Ohio crime briefs

Staff Reports

Elementary School Teacher, 11 Others Arrested During Undercover Investigation

Ohio Attorney General Mike DeWine

August 31, 2018

(YOUNGSTOWN, Ohio)—Ohio Attorney General Mike DeWine and Mahoning County Sheriff Jerry Greene today announced that a three-day undercover operation aimed at preventing child sexual exploitation and reducing demand for sex trafficking has led to the arrests of 12 men, including a local elementary school teacher.

Undercover Investigation Arrests

The suspects were arrested this week as part of an investigation led by the Mahoning Valley Human Trafficking Task Force, which is part of Ohio Attorney General DeWine’s Ohio Organized Crime Investigations Commission.

James Norkus, 24, of Salem, a physical education teacher at Kirkmere Elementary School in Youngstown, is among the 12 suspects now facing charges. He was arrested on charges of importuning, attempted unlawful sexual conduct with a minor, and possession of criminal tools.

“It is reprehensible that anyone would arrange to meet with a juvenile for sex, but it is even more appalling when the person facing charges is an elementary school teacher,” said Attorney General DeWine. “Protecting children is one of my highest priorities, and we will continue to do all we can to stop offenders from harming Ohio’s kids.”
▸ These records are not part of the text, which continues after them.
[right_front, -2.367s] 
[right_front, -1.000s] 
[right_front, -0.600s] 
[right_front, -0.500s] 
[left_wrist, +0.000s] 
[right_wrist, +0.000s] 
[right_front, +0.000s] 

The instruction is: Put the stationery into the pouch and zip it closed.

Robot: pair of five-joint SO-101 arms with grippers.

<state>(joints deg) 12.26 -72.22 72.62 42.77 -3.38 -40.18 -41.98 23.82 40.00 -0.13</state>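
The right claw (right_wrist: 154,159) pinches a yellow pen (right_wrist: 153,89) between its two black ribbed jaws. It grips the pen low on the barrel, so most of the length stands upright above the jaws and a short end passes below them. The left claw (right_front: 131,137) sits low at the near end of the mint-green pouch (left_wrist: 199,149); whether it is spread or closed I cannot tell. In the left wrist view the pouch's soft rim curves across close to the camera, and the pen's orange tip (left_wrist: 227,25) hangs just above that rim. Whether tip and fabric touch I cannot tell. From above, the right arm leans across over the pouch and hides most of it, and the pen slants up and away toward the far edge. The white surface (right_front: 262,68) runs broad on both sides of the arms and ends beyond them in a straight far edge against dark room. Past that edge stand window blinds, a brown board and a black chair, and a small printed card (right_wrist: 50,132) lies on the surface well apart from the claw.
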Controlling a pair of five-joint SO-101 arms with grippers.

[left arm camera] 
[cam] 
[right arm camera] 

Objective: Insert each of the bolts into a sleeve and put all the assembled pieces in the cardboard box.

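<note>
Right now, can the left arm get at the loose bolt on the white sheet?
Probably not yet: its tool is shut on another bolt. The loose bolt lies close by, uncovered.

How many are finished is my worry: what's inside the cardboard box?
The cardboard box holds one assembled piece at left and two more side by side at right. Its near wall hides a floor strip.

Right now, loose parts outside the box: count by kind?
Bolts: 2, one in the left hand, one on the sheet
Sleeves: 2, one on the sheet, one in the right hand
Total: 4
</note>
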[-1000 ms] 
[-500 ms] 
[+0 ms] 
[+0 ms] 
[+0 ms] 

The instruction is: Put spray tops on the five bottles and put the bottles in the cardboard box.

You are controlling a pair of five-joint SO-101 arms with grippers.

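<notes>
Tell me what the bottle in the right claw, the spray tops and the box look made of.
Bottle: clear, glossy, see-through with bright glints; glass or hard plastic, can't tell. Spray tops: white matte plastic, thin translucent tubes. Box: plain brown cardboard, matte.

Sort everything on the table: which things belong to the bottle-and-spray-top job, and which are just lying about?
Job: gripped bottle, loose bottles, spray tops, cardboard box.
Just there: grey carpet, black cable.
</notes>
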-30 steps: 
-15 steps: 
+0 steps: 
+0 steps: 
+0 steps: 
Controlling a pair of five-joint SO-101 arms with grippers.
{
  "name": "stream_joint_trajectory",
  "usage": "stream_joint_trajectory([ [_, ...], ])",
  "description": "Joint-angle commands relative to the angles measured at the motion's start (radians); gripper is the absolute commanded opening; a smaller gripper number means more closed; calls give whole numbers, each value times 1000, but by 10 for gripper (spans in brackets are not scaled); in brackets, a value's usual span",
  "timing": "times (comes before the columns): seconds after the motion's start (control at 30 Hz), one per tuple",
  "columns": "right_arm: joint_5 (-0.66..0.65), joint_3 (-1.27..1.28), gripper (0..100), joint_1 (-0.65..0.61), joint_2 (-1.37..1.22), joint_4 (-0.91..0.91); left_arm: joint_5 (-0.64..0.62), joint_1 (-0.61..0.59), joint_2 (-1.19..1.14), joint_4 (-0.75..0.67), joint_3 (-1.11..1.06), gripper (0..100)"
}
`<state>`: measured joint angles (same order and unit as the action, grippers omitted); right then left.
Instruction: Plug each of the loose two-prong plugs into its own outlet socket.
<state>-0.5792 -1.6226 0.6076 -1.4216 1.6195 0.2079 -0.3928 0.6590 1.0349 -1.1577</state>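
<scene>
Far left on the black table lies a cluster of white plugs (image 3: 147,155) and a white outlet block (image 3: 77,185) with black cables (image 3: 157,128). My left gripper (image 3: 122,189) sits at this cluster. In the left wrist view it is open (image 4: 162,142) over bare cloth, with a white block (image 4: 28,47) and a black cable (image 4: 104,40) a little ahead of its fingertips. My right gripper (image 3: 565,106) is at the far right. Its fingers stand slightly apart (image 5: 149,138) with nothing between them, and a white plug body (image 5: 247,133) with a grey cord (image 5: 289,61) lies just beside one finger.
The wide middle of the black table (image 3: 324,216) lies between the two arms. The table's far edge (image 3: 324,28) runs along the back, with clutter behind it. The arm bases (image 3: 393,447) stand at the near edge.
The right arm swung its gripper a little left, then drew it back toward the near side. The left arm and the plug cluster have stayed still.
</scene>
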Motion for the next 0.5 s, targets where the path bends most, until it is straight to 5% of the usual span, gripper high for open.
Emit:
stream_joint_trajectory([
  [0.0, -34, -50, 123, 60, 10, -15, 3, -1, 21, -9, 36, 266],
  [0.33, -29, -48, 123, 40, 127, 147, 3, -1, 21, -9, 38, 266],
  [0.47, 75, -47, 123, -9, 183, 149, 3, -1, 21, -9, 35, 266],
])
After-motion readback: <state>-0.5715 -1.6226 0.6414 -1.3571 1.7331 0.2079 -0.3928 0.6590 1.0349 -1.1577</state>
“These types of internet crimes are something that my office takes seriously and personally,” said Sheriff Greene. “As we have stated before, we are going to continue to pursue and arrest these types of predators who are looking to exploit our children.”

The suspects are all accused of having sexually explicit online conversations with undercover officers posing as juveniles. The suspects all allegedly traveled to a vacant home in Mahoning County with the intent to engage in a sexual encounter with a minor.

In addition to Norkus, the following suspects were also each arrested on charges of importuning, attempted unlawful sexual conduct with a minor, and possession of criminal tools:

Naji Alsagoor, 25, Boardman

Robert Canann Jr., 50, Niles

Justin Coyne, 21, Cleveland

Adam Dziedzic, 38, New Castle, Pennsylvania

Brandon Gorcheff, 26, North Lima

Thomas Maylone Jr., 29, East Liverpool

Kevin McNally, 23, Boardman

Alexander Morlan, 21, New Middletown

Andrew Nuzzi, 22, Girard

Peter Petroff Jr., 47, Boardman

Edward Webker, 41, Andover

Webker and Nuzzi are also charged with disseminating matter harmful to juveniles for allegedly sending sexually explicit photographs during their online chats with the undercover officers.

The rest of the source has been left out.